Task to carry out:
The answer must be the full data, restated word for word, with no pictures in it.
◇ ◇ ◇ ◇
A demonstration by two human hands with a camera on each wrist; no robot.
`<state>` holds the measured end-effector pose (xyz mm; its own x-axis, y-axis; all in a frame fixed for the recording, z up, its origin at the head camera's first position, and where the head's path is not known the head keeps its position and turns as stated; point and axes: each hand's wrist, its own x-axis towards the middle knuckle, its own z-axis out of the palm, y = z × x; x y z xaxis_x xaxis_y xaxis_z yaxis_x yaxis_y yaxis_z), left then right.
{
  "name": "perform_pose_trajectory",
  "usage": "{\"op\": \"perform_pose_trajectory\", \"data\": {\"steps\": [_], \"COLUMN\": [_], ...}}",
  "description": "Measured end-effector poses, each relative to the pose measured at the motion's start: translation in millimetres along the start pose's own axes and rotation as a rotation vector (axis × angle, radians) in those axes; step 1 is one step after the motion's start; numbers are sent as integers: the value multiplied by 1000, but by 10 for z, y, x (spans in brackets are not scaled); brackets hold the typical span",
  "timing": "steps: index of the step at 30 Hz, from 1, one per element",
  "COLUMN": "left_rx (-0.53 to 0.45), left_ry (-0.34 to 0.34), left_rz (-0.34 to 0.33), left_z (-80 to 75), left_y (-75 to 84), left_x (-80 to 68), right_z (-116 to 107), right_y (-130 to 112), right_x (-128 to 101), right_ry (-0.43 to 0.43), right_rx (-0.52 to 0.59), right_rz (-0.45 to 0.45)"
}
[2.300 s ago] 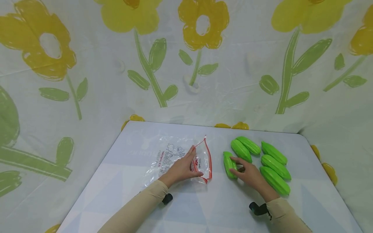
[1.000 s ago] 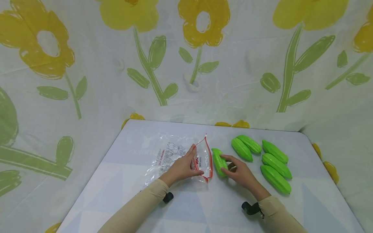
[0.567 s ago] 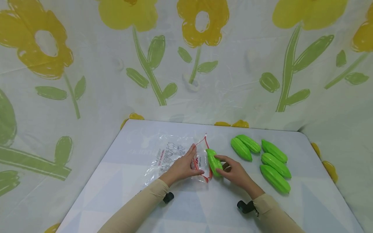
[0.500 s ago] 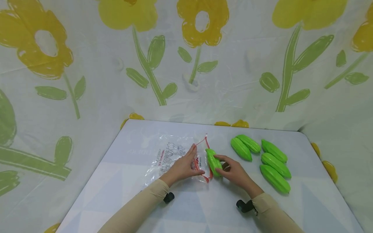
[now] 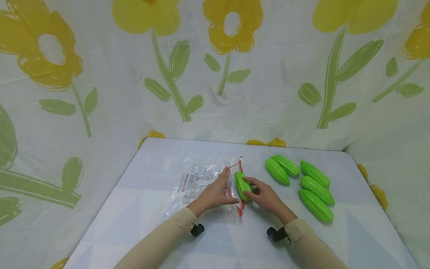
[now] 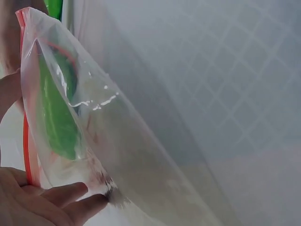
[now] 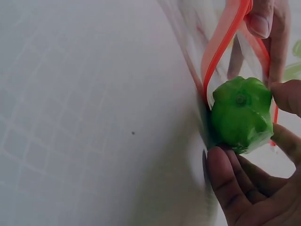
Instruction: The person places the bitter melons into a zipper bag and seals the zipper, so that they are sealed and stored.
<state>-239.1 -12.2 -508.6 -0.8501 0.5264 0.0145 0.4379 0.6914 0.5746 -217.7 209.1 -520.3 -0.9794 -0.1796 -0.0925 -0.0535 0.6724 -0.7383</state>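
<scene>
Since the earlier frame, the right hand (image 5: pixel 265 194), pinching one green gourd (image 5: pixel 242 186), had pushed it into the bag (image 5: pixel 201 179) mouth held spread by the left hand (image 5: pixel 215 192); five gourds (image 5: pixel 314 186) remained outside.

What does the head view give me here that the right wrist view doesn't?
Only the head view shows the five green gourds lying on the table and the bag's printed side. Only the right wrist view shows the held gourd's blunt end at the bag's red zip rim. Both show the right hand gripping that gourd and the left hand holding the bag open.
</scene>
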Motion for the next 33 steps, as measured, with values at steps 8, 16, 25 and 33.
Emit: {"op": "perform_pose_trajectory", "data": {"steps": [8, 16, 25, 33], "left_rx": [-18, -45, -34, -42], "left_ry": [-15, -13, -7, -6], "left_rz": [-23, -23, 12, 21], "left_z": [-24, -51, -58, -32], "left_y": [25, 45, 28, 3], "left_x": [0, -31, -37, -22], "right_z": [18, 94, 164, 198], "right_y": [-28, -45, -78, -94], "right_x": [13, 41, 71, 93], "right_ry": [-30, -31, 8, 1], "right_rx": [62, 69, 45, 25], "right_rz": [-36, -48, -48, -72]}}
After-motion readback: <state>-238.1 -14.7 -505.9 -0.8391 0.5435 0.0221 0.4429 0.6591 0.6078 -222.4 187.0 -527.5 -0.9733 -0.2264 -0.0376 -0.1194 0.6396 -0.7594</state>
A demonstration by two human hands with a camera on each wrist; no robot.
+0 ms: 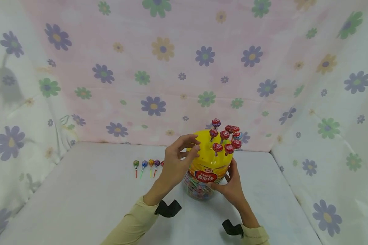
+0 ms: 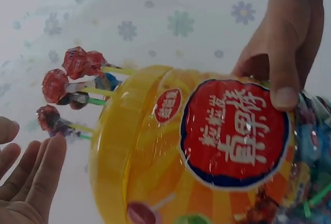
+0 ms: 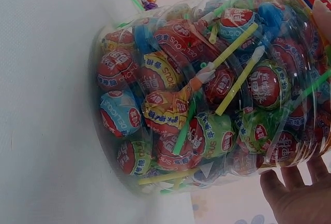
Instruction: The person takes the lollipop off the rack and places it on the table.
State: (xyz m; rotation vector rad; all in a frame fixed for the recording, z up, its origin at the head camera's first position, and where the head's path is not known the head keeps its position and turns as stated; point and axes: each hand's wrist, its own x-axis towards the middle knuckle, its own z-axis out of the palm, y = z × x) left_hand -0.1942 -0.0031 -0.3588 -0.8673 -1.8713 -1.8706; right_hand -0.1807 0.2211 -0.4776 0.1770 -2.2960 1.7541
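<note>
A clear plastic candy jar (image 1: 202,182) full of wrapped lollipops bears a yellow and red label (image 2: 235,133) and a yellow lid (image 1: 207,149). Several lollipops (image 1: 224,135), mostly red, stick up from the lid by their sticks. My right hand (image 1: 233,187) grips the jar's right side, its thumb on the label's front and its other fingers round the far side. At the lid's left edge is my left hand (image 1: 181,154), fingers loosely bent and holding nothing. In the left wrist view the left fingers (image 2: 44,169) are beside the upright lollipops.
A short row of loose lollipops (image 1: 144,164) in several colours lies on the white table (image 1: 79,197), left of the jar and partly behind my left hand. Flowered cloth (image 1: 184,68) hangs at the back and on both sides.
</note>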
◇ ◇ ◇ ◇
Exercise result:
A demonstration by two human hands with a camera on each wrist; no robot.
`<state>` holds the measured end-effector pose (xyz mm; its own x-axis, y-axis; all in a frame fixed for the recording, z up, its origin at the head camera's first position, and where the head's path is not known the head keeps its position and turns as stated; point and axes: each hand's wrist, its own x-axis towards the middle knuckle, its own z-axis out of the palm, y = z × x; x y z xaxis_x xaxis_y xaxis_z yaxis_x yaxis_y yaxis_z), left then right.
{
  "name": "perform_pose_trajectory",
  "usage": "{\"op\": \"perform_pose_trajectory\", \"data\": {\"steps\": [_], \"COLUMN\": [_], ...}}",
  "description": "Measured end-effector poses, each relative to the pose measured at the motion's start: translation in millimetres along the start pose's own axes and rotation as a rotation vector (axis × angle, radians) in those axes; step 1 is one step after the motion's start; numbers are sent as integers: the value multiplied by 1000, but by 10 for z, y, x (spans in brackets are not scaled); brackets hold the typical span",
  "timing": "steps: index of the step at 30 Hz, from 1, one per element",
  "COLUMN": "left_rx (-0.53 to 0.45), left_ry (-0.34 to 0.34), left_rz (-0.34 to 0.33), left_z (-80 to 75), left_y (-75 to 84), left_x (-80 to 68), right_z (-116 to 107), right_y (-130 to 112), right_x (-128 to 101), right_ry (-0.43 to 0.43), right_rx (-0.52 to 0.59), right_rz (-0.45 to 0.45)"
}
[2.300 s ago] 
[1.000 s ago] 
[0.567 s ago] 
[0.500 s ago] 
[now] 
[now] 
[now] 
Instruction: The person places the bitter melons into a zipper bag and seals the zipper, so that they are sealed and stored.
<state>-239.1 -12.2 -508.6 -0.8501 0.5264 0.0145 0.4379 0.6914 0.5746 -217.7 209.1 -520.3 -0.9794 -0.1796 -0.0925 -0.0535 0.6724 -0.7383</state>
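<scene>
Since the earlier frame, the right hand (image 5: pixel 265 194), pinching one green gourd (image 5: pixel 242 186), had pushed it into the bag (image 5: pixel 201 179) mouth held spread by the left hand (image 5: pixel 215 192); five gourds (image 5: pixel 314 186) remained outside.

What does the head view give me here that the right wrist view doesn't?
Only the head view shows the five green gourds lying on the table and the bag's printed side. Only the right wrist view shows the held gourd's blunt end at the bag's red zip rim. Both show the right hand gripping that gourd and the left hand holding the bag open.
</scene>
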Motion for the next 33 steps, as measured, with values at steps 8, 16, 25 and 33.
Emit: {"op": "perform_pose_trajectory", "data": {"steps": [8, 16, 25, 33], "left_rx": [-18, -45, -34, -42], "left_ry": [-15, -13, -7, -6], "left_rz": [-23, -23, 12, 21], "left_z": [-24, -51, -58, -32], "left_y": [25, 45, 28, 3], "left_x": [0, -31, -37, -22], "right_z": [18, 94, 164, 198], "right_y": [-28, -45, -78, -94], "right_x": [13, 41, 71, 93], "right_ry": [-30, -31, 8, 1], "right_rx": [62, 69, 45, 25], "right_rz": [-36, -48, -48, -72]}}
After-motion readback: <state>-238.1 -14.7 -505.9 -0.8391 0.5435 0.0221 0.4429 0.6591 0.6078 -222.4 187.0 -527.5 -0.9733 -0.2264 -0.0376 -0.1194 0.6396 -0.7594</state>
A demonstration by two human hands with a camera on each wrist; no robot.
+0 ms: 
+0 ms: 
+0 ms: 
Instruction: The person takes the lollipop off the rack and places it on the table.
State: (xyz m; rotation vector rad; all in a frame fixed for the recording, z up, its origin at the head camera's first position, and where the head's path is not known the head keeps its position and turns as stated; point and axes: each hand's wrist, its own x-axis towards the middle knuckle, its own z-axis out of the palm, y = z × x) left_hand -0.1942 -0.0031 -0.3588 -0.8673 -1.8713 -1.8706; right_hand -0.1807 0.2211 -0.4776 0.1770 -2.2960 1.7541
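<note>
A clear plastic candy jar (image 1: 202,182) full of wrapped lollipops bears a yellow and red label (image 2: 235,133) and a yellow lid (image 1: 207,149). Several lollipops (image 1: 224,135), mostly red, stick up from the lid by their sticks. My right hand (image 1: 233,187) grips the jar's right side, its thumb on the label's front and its other fingers round the far side. At the lid's left edge is my left hand (image 1: 181,154), fingers loosely bent and holding nothing. In the left wrist view the left fingers (image 2: 44,169) are beside the upright lollipops.
A short row of loose lollipops (image 1: 144,164) in several colours lies on the white table (image 1: 79,197), left of the jar and partly behind my left hand. Flowered cloth (image 1: 184,68) hangs at the back and on both sides.
</note>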

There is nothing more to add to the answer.